EXERCISE DETAILS:
Repeat exactly what appears from the opening line of the listing to the line with "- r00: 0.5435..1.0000", inclusive.

STORED DATA Start Marker

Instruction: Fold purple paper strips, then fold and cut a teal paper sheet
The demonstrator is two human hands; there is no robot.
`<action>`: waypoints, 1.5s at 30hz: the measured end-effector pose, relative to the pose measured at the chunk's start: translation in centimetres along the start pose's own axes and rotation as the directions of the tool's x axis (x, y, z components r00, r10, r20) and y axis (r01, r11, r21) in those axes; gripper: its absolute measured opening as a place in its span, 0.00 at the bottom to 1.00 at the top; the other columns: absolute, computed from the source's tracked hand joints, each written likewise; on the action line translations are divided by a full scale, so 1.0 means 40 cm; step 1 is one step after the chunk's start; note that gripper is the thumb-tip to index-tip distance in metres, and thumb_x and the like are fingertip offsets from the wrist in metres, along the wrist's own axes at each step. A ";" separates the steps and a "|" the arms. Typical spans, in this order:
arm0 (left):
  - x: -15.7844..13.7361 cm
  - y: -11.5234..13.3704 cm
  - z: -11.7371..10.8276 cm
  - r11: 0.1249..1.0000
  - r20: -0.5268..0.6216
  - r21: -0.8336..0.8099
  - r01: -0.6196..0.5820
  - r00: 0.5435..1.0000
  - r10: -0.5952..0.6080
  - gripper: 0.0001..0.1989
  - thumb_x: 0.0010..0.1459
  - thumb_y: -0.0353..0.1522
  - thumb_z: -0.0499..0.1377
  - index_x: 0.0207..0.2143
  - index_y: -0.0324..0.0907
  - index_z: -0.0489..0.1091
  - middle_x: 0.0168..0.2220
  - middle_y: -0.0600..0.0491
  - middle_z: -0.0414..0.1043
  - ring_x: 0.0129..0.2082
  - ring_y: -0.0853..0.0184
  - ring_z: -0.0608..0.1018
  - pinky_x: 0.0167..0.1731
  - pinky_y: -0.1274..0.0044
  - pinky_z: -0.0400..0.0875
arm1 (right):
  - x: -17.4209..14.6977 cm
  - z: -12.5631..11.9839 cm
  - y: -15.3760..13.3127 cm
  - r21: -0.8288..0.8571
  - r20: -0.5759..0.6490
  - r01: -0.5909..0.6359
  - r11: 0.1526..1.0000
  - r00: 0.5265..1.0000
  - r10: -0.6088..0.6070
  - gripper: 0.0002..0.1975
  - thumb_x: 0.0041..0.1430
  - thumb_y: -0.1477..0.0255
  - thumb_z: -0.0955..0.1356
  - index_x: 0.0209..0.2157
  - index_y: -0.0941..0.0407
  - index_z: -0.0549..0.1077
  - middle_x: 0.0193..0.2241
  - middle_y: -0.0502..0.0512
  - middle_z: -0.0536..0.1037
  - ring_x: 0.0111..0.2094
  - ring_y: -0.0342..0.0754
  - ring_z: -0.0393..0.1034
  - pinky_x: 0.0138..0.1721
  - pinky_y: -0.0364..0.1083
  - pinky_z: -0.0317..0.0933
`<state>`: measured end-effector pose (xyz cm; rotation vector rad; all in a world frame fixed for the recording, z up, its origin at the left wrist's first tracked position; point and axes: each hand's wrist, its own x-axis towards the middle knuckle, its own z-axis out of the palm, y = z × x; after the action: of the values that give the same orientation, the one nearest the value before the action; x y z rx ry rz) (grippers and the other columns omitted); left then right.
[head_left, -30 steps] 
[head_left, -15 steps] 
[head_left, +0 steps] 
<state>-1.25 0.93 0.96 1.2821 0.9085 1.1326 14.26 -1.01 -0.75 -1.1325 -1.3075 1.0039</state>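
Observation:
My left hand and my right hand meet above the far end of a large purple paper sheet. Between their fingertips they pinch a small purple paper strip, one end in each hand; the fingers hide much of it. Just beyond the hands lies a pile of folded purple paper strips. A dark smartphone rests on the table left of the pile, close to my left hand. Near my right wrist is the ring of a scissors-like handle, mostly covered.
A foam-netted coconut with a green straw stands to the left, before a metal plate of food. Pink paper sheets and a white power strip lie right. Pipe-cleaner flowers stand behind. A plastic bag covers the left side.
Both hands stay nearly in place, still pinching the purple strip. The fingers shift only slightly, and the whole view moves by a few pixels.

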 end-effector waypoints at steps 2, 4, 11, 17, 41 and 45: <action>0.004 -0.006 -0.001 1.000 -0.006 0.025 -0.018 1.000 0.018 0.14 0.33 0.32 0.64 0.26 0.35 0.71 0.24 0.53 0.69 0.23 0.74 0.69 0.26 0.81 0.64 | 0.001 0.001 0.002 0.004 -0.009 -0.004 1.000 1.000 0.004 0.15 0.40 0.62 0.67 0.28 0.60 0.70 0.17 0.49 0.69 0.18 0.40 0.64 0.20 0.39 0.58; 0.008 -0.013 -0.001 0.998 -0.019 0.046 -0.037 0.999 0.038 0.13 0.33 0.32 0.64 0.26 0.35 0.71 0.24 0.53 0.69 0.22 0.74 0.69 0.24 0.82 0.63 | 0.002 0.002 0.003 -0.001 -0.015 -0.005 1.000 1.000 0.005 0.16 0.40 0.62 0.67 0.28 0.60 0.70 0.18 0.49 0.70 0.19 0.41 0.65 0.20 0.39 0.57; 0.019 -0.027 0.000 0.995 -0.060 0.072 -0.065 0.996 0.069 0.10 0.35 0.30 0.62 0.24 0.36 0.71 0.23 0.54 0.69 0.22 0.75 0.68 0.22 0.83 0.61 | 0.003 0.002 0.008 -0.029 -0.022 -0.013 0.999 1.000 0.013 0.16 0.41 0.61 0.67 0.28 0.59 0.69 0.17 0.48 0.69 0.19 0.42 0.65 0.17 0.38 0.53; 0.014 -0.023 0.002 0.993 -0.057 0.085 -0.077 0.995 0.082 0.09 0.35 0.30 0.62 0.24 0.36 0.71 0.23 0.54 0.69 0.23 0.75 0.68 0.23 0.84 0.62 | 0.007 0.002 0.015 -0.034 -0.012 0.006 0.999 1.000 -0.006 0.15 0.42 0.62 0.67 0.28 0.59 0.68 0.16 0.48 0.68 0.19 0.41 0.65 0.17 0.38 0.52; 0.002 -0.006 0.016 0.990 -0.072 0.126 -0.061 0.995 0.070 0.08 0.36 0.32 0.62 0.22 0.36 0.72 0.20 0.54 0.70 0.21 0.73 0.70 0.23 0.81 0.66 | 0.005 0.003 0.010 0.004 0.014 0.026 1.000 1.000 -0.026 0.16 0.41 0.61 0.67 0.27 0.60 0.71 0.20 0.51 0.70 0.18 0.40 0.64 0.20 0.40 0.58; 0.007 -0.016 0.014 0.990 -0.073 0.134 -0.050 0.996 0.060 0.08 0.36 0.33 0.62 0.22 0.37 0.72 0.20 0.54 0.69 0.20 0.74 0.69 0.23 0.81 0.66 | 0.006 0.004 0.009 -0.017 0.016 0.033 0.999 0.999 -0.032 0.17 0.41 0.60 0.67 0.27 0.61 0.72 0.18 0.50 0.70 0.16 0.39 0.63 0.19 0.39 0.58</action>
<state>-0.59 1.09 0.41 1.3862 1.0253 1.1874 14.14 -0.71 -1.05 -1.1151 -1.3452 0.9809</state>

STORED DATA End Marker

EXERCISE SOLUTION:
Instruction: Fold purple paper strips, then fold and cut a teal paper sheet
The demonstrator is two human hands; there is no robot.
`<action>`: waypoints, 1.5s at 30hz: the measured end-effector pose, relative to the pose measured at the chunk's start: translation in centimetres along the start pose's own axes and rotation as the directions of the tool's x axis (x, y, z components r00, r10, r20) and y axis (r01, r11, r21) in those axes; gripper: its absolute measured opening as a place in its span, 0.00 at the bottom to 1.00 at the top; the other columns: absolute, computed from the source's tracked hand joints, each written likewise; on the action line translations are divided by a full scale, so 1.0 means 40 cm; step 1 is one step after the chunk's start; note that gripper is the thumb-tip to index-tip distance in metres, and thumb_x and the like are fingertip offsets from the wrist in metres, along the wrist's own axes at each step. A ";" separates the steps and a "|" the arms. Typical spans, in this order:
arm0 (left):
  - x: -15.7844..13.7361 cm
  - y: -11.5234..13.3704 cm
  - z: -11.7371..10.8276 cm
  - r11: 0.1249..1.0000
  - r20: -0.5268..0.6216
  - r21: -0.8336..0.8099
  - r01: -0.6196..0.5820
  - r00: 0.5435..1.0000

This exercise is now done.